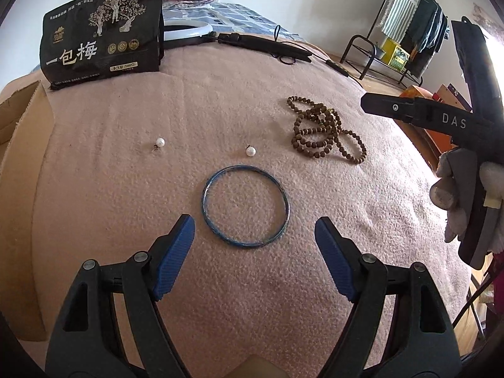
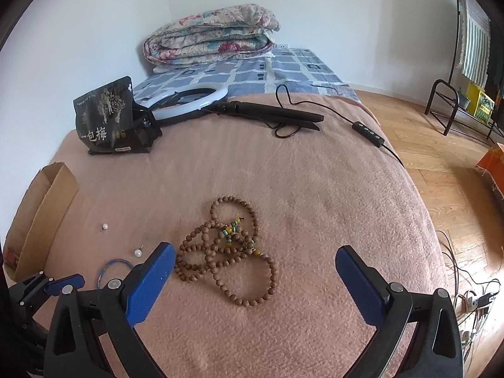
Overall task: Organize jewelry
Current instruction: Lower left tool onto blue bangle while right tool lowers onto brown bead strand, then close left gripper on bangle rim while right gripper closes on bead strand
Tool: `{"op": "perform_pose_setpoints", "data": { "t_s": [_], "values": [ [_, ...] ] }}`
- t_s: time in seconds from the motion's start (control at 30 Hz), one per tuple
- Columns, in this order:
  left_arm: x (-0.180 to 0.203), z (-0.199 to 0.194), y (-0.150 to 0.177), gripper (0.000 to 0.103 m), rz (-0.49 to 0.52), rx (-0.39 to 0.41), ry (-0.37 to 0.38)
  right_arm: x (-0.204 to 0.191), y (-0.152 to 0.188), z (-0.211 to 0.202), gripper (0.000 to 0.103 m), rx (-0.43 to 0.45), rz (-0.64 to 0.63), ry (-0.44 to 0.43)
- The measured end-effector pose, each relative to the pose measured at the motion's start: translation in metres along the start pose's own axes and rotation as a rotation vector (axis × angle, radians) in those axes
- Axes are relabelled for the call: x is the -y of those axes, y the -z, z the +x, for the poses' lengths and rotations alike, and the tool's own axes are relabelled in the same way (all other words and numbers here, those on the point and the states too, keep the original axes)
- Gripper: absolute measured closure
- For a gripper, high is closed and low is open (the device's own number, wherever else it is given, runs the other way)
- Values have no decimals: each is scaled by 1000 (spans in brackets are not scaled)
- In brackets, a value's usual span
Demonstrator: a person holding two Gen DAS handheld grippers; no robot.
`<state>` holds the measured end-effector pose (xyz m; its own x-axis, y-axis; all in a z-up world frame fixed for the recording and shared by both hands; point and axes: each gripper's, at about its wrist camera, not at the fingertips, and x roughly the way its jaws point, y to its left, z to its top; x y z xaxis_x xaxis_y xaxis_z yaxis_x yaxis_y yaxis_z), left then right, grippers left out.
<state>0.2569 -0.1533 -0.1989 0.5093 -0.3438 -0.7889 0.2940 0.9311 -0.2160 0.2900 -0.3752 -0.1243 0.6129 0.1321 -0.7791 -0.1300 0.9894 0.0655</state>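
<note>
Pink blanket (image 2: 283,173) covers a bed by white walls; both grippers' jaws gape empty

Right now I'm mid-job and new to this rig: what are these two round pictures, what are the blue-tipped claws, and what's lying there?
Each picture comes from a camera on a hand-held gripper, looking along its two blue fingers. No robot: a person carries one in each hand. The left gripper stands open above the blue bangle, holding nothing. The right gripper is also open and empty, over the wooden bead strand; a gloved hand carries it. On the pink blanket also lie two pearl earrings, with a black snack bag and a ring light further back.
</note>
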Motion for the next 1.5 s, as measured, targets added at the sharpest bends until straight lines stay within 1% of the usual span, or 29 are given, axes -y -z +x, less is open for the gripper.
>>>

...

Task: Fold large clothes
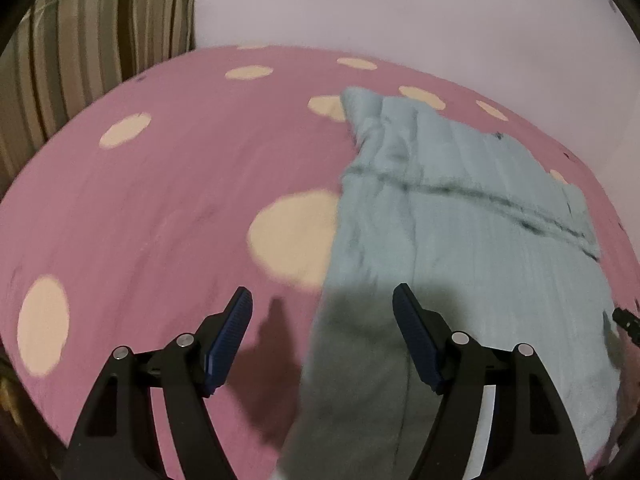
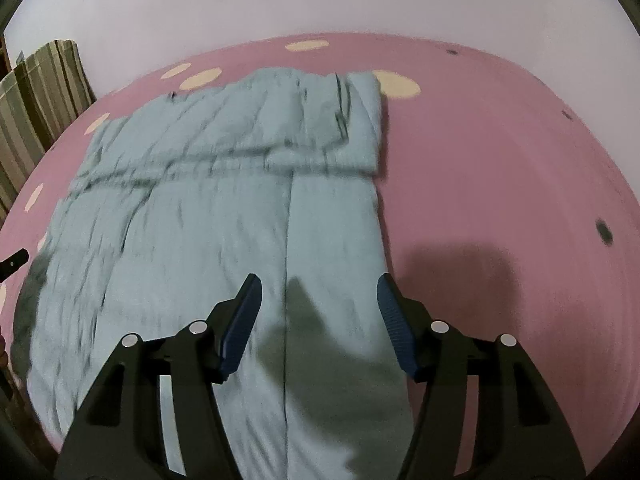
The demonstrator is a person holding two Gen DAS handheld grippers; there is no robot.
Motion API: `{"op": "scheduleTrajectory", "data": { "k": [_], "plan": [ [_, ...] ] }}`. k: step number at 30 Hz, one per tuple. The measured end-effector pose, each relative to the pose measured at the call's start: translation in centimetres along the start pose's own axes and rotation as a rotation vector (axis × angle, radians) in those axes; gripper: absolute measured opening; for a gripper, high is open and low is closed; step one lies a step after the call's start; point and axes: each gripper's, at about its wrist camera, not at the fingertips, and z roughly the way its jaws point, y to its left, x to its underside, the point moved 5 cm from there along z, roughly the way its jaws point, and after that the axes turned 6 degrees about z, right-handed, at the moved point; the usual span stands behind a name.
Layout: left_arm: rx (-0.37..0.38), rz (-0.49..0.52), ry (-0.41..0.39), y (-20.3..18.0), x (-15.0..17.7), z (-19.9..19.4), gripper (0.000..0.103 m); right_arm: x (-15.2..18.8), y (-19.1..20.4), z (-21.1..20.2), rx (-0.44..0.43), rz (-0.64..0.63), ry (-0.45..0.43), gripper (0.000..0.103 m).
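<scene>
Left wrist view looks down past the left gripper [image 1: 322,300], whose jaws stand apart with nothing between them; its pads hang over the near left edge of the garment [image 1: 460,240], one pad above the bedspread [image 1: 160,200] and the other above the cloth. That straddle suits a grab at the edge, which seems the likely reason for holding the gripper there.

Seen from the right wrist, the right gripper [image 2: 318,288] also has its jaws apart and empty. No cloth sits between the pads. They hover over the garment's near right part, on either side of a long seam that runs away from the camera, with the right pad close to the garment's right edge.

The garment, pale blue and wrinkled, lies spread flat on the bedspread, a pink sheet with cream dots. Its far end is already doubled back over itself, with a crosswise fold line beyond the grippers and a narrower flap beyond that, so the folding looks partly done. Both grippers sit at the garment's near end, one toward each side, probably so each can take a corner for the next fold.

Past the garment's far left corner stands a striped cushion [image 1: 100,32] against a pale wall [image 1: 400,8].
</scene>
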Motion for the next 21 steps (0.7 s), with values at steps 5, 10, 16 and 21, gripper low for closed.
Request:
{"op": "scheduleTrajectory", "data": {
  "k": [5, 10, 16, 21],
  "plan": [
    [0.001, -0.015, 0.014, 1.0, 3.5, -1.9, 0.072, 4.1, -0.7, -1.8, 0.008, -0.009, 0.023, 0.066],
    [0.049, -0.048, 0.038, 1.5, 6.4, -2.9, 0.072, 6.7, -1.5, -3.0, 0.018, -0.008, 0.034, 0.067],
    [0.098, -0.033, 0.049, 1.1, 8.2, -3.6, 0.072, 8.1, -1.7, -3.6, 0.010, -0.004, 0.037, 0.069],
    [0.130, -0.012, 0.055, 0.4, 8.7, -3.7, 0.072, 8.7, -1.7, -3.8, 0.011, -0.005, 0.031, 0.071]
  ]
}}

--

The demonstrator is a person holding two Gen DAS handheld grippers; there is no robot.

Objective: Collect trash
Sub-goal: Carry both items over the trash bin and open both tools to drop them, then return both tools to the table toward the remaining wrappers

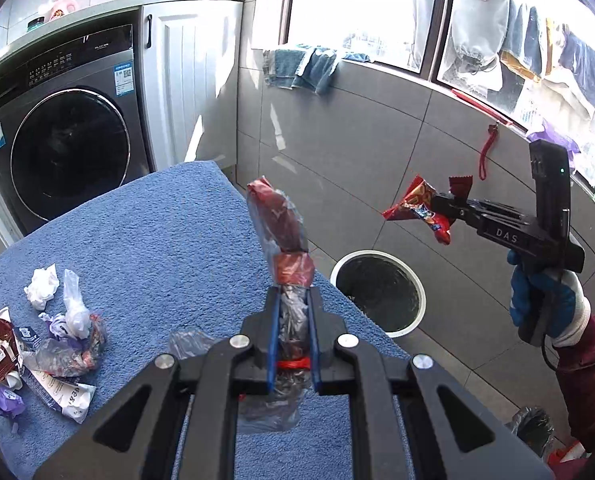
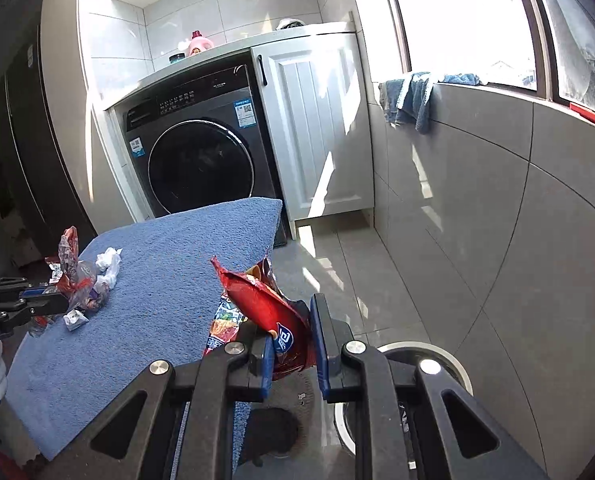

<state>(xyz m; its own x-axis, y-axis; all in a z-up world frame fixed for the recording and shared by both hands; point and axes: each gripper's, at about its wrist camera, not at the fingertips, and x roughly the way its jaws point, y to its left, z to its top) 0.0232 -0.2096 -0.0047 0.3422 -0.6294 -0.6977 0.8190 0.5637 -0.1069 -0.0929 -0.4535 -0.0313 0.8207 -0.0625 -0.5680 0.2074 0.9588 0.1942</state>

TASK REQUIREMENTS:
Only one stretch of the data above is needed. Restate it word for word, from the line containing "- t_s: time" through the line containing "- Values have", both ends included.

RESULT FOR THIS TASK:
- t_s: time in seconds from the motion's start (control at 30 Hz), one per tuple
- Columns, in this order:
  left_arm: x (-0.180 to 0.203), z (-0.199 to 0.194), y (-0.150 to 0.177), gripper (0.000 to 0.103 m), rz (-0.49 to 0.52), rx (-0.39 to 0.41), ry (-0.37 to 0.38)
  right_arm: x (-0.204 to 0.191), y (-0.152 to 0.188), z (-0.211 to 0.202), gripper (0.000 to 0.103 m), rx (-0.43 to 0.45), rz (-0.64 to 0.63), ry (-0.44 to 0.43)
- The measured end-effector pose, each relative to the pose measured at the motion's start: translation in metres along the start pose's own axes and rotation as a rotation vector (axis × angle, radians) in those axes
- Axes are relabelled for the call: x is the -y of those axes, y the -z, z the +x, for the poses' lengths and rotations alike, and the tool's own axes are relabelled in the same way (all other words and numbers here, those on the point and the states too, keep the original axes)
- Gripper: absolute measured closure
- For a gripper, high is closed and low is open (the device's own number, wherever else it is given, runs the other way)
- Values have no decimals: each is scaled by 1000 (spans in brackets are not scaled)

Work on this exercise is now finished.